Within the entries below, the lines from the one with "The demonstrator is" through the one with "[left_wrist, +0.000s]" are to be set down exactly, both ends kept.

START DATA EXCERPTS

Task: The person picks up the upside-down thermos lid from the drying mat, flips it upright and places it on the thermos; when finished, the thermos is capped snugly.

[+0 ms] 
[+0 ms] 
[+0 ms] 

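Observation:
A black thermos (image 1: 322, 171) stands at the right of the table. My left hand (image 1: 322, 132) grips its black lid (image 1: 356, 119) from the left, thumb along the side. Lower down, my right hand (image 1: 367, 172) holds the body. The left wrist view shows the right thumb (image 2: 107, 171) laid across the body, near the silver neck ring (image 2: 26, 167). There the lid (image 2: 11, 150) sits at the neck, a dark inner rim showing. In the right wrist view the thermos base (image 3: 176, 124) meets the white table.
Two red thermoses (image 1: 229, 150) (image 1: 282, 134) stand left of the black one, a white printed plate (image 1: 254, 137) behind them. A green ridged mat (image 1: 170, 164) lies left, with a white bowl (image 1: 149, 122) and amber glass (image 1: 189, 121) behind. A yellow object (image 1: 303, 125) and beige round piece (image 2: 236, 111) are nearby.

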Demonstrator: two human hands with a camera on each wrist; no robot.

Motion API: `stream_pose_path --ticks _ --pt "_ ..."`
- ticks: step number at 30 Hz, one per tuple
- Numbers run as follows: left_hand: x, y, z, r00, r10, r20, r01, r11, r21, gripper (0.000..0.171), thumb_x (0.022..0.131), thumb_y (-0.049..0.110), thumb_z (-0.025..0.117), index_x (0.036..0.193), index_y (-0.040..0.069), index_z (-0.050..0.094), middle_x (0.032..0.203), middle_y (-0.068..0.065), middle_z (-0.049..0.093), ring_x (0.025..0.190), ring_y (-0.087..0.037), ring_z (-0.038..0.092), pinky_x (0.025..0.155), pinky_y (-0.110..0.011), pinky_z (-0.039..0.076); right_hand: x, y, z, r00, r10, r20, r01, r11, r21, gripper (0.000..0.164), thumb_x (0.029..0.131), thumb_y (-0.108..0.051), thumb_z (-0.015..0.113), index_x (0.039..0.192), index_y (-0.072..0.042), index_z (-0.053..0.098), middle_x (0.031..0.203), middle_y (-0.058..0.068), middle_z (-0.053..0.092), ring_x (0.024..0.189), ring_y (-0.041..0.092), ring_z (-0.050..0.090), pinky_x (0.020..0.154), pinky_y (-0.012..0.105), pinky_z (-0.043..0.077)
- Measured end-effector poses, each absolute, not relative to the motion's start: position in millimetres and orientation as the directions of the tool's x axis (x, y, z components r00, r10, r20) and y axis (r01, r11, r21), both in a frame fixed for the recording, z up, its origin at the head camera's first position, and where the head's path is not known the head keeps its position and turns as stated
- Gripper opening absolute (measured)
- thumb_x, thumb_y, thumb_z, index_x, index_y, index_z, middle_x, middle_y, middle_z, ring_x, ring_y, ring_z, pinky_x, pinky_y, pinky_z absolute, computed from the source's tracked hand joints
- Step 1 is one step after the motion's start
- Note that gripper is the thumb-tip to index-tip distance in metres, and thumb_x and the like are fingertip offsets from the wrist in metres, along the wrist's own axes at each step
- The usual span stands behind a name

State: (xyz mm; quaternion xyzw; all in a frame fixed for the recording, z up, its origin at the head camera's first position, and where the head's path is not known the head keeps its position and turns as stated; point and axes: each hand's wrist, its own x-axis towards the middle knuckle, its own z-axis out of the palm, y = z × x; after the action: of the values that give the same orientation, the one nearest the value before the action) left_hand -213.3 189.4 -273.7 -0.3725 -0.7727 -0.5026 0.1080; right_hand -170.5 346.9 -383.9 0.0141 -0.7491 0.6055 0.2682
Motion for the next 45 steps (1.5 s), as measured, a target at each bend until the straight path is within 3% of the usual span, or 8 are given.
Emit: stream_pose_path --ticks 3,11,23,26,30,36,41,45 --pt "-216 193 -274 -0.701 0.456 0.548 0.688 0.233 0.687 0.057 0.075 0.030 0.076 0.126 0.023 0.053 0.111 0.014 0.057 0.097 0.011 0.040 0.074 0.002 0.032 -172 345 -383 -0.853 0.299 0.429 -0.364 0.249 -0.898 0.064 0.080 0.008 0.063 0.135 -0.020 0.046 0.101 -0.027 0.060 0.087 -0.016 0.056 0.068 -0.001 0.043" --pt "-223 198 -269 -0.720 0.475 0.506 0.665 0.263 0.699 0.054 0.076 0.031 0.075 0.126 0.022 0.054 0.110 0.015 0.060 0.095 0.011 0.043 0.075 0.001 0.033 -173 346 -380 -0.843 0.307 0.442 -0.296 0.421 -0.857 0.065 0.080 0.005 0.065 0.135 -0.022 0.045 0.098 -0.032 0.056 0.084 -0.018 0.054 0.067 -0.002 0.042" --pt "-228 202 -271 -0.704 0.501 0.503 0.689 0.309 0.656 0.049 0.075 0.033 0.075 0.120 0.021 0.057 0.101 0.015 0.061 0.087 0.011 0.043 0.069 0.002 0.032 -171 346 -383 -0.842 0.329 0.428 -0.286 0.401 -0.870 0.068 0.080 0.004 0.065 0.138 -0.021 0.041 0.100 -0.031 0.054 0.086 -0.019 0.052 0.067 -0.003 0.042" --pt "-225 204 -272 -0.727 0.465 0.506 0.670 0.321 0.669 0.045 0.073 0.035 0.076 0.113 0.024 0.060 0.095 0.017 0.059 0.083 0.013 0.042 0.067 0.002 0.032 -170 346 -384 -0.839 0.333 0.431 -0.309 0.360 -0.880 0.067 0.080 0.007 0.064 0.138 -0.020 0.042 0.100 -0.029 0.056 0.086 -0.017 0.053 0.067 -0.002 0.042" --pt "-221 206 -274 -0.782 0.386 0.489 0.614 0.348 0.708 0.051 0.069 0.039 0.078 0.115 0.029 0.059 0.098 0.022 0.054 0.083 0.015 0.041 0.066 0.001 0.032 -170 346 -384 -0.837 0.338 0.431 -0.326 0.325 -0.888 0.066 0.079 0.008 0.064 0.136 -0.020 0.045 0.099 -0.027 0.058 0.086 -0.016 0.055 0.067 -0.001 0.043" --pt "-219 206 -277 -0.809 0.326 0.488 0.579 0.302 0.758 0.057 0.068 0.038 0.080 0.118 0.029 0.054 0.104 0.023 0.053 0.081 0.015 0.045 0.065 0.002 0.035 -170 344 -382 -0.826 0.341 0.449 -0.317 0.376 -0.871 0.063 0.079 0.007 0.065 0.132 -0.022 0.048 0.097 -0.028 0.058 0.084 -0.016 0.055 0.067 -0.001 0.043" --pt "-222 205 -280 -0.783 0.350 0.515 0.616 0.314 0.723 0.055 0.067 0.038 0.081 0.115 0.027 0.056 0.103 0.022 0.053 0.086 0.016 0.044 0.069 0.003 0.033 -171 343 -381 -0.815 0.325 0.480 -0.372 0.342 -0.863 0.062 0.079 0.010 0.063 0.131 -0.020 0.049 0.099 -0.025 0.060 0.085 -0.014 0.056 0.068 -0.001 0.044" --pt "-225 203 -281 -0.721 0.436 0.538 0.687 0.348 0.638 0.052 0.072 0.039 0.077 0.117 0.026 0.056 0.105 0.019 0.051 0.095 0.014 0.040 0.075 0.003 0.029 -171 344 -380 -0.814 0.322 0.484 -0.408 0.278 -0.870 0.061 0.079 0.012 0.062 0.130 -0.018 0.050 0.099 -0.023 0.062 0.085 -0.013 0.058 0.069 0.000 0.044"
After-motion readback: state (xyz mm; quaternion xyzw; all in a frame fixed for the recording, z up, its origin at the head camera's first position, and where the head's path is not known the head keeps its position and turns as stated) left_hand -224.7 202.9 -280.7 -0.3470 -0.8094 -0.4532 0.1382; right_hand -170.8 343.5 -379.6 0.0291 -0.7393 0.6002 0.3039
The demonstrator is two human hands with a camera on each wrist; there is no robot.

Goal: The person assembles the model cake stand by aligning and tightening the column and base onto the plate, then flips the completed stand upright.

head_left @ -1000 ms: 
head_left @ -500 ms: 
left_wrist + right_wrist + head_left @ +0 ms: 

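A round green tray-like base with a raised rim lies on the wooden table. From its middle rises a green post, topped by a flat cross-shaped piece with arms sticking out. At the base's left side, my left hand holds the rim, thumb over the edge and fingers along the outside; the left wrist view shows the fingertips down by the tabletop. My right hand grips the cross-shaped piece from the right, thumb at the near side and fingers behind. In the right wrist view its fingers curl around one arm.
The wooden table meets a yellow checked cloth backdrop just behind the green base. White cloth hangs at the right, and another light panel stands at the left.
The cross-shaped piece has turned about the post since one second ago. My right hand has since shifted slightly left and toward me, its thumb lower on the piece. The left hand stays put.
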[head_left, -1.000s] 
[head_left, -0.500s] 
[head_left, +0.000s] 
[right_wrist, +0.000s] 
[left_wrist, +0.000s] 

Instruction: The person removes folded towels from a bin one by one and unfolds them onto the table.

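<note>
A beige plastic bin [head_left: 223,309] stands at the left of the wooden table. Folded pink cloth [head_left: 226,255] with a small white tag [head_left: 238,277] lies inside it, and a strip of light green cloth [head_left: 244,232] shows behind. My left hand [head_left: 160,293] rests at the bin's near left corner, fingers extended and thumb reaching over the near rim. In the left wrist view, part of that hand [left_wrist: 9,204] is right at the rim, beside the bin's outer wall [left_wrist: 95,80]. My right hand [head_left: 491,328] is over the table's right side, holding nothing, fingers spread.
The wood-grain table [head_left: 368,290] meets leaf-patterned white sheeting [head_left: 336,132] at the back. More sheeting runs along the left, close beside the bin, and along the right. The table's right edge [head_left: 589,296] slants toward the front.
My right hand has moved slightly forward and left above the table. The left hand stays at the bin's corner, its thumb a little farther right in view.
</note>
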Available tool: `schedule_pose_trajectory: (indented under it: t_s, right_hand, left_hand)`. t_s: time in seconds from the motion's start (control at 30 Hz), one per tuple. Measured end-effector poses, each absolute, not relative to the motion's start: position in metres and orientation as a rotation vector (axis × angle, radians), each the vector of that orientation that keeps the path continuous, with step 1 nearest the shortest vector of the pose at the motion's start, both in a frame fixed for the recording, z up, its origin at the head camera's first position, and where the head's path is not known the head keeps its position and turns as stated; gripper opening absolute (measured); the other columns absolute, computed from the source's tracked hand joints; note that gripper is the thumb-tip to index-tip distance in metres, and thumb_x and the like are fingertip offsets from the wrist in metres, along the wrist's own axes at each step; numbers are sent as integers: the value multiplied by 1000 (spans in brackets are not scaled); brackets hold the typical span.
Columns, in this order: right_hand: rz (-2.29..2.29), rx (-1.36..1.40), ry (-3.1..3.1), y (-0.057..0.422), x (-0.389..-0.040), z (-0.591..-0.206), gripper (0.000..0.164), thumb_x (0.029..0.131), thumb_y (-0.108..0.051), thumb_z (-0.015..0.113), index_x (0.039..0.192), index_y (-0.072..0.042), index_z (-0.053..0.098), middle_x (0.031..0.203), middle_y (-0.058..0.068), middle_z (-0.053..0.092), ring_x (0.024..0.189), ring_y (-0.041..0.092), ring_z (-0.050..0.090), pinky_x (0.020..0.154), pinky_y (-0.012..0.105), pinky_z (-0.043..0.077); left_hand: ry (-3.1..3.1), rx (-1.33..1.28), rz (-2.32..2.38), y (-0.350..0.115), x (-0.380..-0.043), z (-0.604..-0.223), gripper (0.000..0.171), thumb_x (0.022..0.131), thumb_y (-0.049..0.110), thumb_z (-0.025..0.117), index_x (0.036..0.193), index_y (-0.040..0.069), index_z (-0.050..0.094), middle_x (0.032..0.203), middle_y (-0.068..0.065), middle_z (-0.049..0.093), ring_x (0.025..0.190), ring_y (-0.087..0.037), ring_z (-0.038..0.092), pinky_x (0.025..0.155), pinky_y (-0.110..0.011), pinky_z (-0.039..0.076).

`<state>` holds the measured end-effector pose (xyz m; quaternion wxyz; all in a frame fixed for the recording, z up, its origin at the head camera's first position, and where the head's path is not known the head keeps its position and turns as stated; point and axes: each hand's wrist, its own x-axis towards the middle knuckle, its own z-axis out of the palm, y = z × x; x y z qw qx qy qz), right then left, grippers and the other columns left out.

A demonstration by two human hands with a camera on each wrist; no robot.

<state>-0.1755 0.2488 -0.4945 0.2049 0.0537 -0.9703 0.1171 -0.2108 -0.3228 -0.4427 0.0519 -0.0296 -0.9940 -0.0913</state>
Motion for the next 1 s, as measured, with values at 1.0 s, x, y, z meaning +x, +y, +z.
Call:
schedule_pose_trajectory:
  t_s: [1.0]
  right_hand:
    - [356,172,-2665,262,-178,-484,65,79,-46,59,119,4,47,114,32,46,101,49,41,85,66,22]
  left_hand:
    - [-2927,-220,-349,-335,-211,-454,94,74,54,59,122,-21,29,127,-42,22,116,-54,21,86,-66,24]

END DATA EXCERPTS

YOUR SOLUTION:
The demonstrator is two human hands with a camera on each wrist; there is no robot.

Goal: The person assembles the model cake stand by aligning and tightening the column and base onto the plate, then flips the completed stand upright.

head_left @ -1000 ms: 
head_left @ -500 ms: 
left_wrist + right_wrist + head_left @ +0 ms: 

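A round green tray-like base with a raised rim lies on the wooden table. From its middle rises a green post, topped by a flat cross-shaped piece with arms sticking out. At the base's left side, my left hand holds the rim, thumb over the edge and fingers along the outside; the left wrist view shows the fingertips down by the tabletop. My right hand grips the cross-shaped piece from the right, thumb at the near side and fingers behind. In the right wrist view its fingers curl around one arm.
The wooden table meets a yellow checked cloth backdrop just behind the green base. White cloth hangs at the right, and another light panel stands at the left.
The cross-shaped piece has turned about the post since one second ago. My right hand has since shifted slightly left and toward me, its thumb lower on the piece. The left hand stays put.
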[head_left, -1.000s] 
[head_left, -0.500s] 
[head_left, +0.000s] 
[right_wrist, +0.000s] 
[left_wrist, +0.000s] 

No more is needed for this answer.